Steganogram removal using multidirectional diffusion in fourier domain while preserving perceptual image quality
Introduction
With the emergence of Internet as a most sought after mode of communication, the need for securing such communications has also become primary. Further, the proliferation of multimedia content and easy and instant sharing facility of images in social media apps have resulted in making images a more preferred data than text. Data espionage attempts within an organisation are using steganography and these image covers help them greatly to hide confidential data like organisation credentials, source code, defense plans, trade secrets, malware programs etc. easily as well as without creating any suspicion.
Steganalysis is the currently employed popular counter measure to evade against steganography [[9],[10],[12]]. However, the higher-order statistical and machine learning based steganography detection techniques are both computationally expensive as well as not universal (all types of steganography techniques). Recently, convolutional neural networks (CNNs) also have been adopted for image staganalysis [24]. New steganography techniques are released so frequently the steganalysers could not keep up the pace in getting exposed/trained to those signatures and hence suffer from high false alarms which limits their usefulness as a within- enterprise security solutions against steganography. The philosophy of stego destruction is different from the steganalysis process. It is a technique that attempts to destroy only the hidden information content within the digital medium without inflicting any harm to the cover image. A steganalyser with high false alarm rate imposes inconvenience to a genuine user when it misclassifies a clean image as a stego one. At the same time, the organisation cannot afford leakage of confidential information by lowering the threshold of the steganalysers. Accordingly, there is a need for a simple but effective, universal solution to destruct only the stego content at the same time preserving the visual quality of the images.

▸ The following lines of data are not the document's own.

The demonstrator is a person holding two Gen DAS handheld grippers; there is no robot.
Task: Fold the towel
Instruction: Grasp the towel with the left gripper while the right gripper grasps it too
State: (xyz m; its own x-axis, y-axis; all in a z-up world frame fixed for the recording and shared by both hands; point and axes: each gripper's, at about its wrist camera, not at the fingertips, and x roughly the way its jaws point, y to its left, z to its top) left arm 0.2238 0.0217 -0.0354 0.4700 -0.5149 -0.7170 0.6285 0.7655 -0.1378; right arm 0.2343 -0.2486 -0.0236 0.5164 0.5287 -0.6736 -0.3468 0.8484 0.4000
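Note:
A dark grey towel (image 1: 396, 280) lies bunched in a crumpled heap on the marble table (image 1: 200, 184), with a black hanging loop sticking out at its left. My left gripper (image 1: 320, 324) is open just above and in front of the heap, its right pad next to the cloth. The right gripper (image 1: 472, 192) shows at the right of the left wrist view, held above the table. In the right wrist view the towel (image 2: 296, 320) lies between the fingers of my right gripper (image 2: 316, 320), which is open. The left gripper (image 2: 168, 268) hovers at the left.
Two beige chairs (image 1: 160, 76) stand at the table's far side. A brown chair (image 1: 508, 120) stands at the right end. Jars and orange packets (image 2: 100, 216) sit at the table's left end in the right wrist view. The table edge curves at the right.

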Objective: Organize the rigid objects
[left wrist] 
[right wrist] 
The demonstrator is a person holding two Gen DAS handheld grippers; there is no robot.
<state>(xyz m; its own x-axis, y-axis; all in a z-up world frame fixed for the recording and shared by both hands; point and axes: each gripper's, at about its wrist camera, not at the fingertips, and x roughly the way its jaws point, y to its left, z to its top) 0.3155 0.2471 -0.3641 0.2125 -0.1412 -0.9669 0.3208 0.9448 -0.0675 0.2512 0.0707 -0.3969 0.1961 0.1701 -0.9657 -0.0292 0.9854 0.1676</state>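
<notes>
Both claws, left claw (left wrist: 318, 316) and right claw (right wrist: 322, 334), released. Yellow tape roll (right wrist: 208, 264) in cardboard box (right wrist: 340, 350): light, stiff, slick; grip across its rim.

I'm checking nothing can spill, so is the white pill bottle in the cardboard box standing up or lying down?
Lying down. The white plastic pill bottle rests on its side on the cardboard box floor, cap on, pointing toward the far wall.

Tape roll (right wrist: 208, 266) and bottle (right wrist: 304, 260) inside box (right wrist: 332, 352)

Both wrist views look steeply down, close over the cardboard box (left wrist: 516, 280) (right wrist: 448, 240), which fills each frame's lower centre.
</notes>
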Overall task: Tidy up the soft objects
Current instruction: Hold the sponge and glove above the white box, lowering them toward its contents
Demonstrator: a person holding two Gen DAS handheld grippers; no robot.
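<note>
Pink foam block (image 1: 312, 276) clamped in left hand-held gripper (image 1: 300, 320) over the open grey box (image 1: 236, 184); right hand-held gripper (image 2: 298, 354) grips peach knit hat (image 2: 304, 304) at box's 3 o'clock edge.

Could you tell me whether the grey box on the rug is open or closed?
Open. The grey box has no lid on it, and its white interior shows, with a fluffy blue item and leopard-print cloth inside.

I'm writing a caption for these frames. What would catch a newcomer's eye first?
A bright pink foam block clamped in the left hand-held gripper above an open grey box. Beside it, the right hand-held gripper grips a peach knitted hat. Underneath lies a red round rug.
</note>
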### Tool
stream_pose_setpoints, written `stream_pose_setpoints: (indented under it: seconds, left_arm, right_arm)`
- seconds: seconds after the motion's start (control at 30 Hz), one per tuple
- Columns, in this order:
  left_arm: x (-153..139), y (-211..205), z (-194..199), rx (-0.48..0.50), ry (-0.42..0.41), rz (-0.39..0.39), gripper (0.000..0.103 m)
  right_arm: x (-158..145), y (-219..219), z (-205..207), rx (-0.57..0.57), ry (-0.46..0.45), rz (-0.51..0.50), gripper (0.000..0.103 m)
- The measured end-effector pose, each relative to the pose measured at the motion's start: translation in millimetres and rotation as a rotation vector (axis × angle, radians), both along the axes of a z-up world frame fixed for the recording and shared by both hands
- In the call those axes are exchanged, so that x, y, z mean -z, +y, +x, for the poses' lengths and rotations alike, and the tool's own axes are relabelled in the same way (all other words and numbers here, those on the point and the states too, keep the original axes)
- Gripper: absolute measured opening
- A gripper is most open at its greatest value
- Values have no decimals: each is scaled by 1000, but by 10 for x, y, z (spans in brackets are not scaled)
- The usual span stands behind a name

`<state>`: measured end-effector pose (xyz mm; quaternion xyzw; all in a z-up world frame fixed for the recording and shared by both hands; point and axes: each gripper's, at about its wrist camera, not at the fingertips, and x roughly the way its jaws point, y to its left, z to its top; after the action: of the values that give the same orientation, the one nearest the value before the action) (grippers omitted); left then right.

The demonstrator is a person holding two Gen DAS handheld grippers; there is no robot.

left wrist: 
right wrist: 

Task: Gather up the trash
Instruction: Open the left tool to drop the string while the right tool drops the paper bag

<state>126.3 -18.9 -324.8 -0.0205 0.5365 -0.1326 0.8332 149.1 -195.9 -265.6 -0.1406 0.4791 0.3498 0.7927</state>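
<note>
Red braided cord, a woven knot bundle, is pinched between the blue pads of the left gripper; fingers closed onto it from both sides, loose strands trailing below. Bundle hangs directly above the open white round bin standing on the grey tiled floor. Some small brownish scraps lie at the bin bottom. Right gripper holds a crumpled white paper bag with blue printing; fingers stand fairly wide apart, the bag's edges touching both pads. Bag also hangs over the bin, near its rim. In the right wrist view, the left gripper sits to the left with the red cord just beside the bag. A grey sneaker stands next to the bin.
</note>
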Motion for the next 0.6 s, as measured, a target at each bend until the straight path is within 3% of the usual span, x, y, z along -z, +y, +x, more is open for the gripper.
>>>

Previous works ([[1],[17],[18],[20]] suffer from one or more of the flaws:
- 1
They operate without an understanding of the steganography embedding algorithms. They blindly perform filtering and random overwriting of the images. The process might affect the picture quality of a clean/non-stego image.
- 2
They need some information about steganography scheme deployed, secret information size, and cover image which are mostly oblivious in general.
- 3
They affect the visual quality of the images considerably during their attempt to destruct the stego content.
Fawzi Al-Naim et al. [31] employed wavelet based denoising to destroy the stego content in the images. However a detailed investigation on spatial and transform domain steganography schemes and a test on large dataset needed to be implemented for proving the robustness of the approach.
Amritha et al. [2],[30] employed showering algorithms which involve radiometric and geometric transformations applied on the stego images generated by HUGO-BD, WOW, Synch and J-UNIWARD. They showed both a direct evaluation of stego removal as well as an evaluation using universal steganalysis. They handled texture images and non-textured images separately and employed GLCM features to characterize the image textures. Their method is effective on texture cover images. However for natural images, this method could not produce superior results, since their choices of filters like Median, Gaussian, Wiener filters operated well on texture images. They also suggest which filters are more suitable for which type of images – textured or non-textured.
Dahuin Jung et al. [28] proposed a deep neural network based solution that exploits sophisticated pixel distributions and edge regions of images and erases stego images generated by deep learning steganography schemes. This work is a kind of partly active steganalysis, though not a complete one, since it removes the secret image and purifies the stego image to look very much similar to the cover image. However, all the stego images contain images as the secret message, and the deep learning based steganography scheme takes cover image and secret images as inputs and performs data embedding while producing the stego image. The complete image characteristics is explored and exploited to facilitate the data embedding. So, analysis on diverse secret messages like text and other file types are not investigated. Further the steganography schemes that operate in spatial domain and the transform domain are not dealt separately. The trained model is capable of removing messages generated by deep steganography schemes like Deep Steganography [35] and invisible steganography via GAN (ISGAN) [34].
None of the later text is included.